**Task brief**. Beginning with the line that contains "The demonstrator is" in the material below, print each line exactly until the line that contains "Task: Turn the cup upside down" has been printed, then stop.

**Dataset extract**.
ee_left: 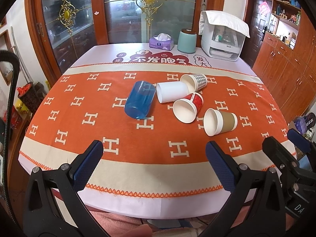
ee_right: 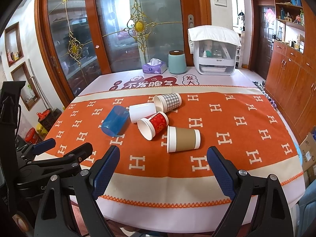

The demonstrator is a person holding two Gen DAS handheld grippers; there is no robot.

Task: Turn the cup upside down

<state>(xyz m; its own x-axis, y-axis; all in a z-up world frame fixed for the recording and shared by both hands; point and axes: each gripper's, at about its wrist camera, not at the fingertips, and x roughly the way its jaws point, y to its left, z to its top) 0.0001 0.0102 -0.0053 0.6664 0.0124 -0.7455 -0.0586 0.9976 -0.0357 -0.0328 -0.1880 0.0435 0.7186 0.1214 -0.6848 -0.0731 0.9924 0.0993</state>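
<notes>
Several cups lie on their sides on the orange cloth: a blue plastic cup [ee_left: 139, 99] [ee_right: 115, 120], a white cup [ee_left: 171, 91] [ee_right: 142, 111], a grey checked paper cup [ee_left: 194, 82] [ee_right: 167, 102], a red paper cup [ee_left: 188, 107] [ee_right: 153, 124] and a brown paper cup [ee_left: 220, 121] [ee_right: 183, 139]. My left gripper [ee_left: 154, 150] is open and empty near the table's front edge, well short of the cups. My right gripper [ee_right: 163, 156] is open and empty, its jaws just in front of the brown cup. The right gripper also shows at the left wrist view's right edge [ee_left: 284, 144].
At the table's far end stand a purple tissue box [ee_left: 161, 43], a teal canister [ee_left: 186, 41] and a white covered appliance [ee_left: 222, 37]. Glass cabinet doors stand behind, wooden cupboards on the right. A dark basket [ee_left: 27, 96] sits on the floor left of the table.
</notes>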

**Answer area**.
The demonstrator is a person holding two Gen DAS handheld grippers; there is no robot.

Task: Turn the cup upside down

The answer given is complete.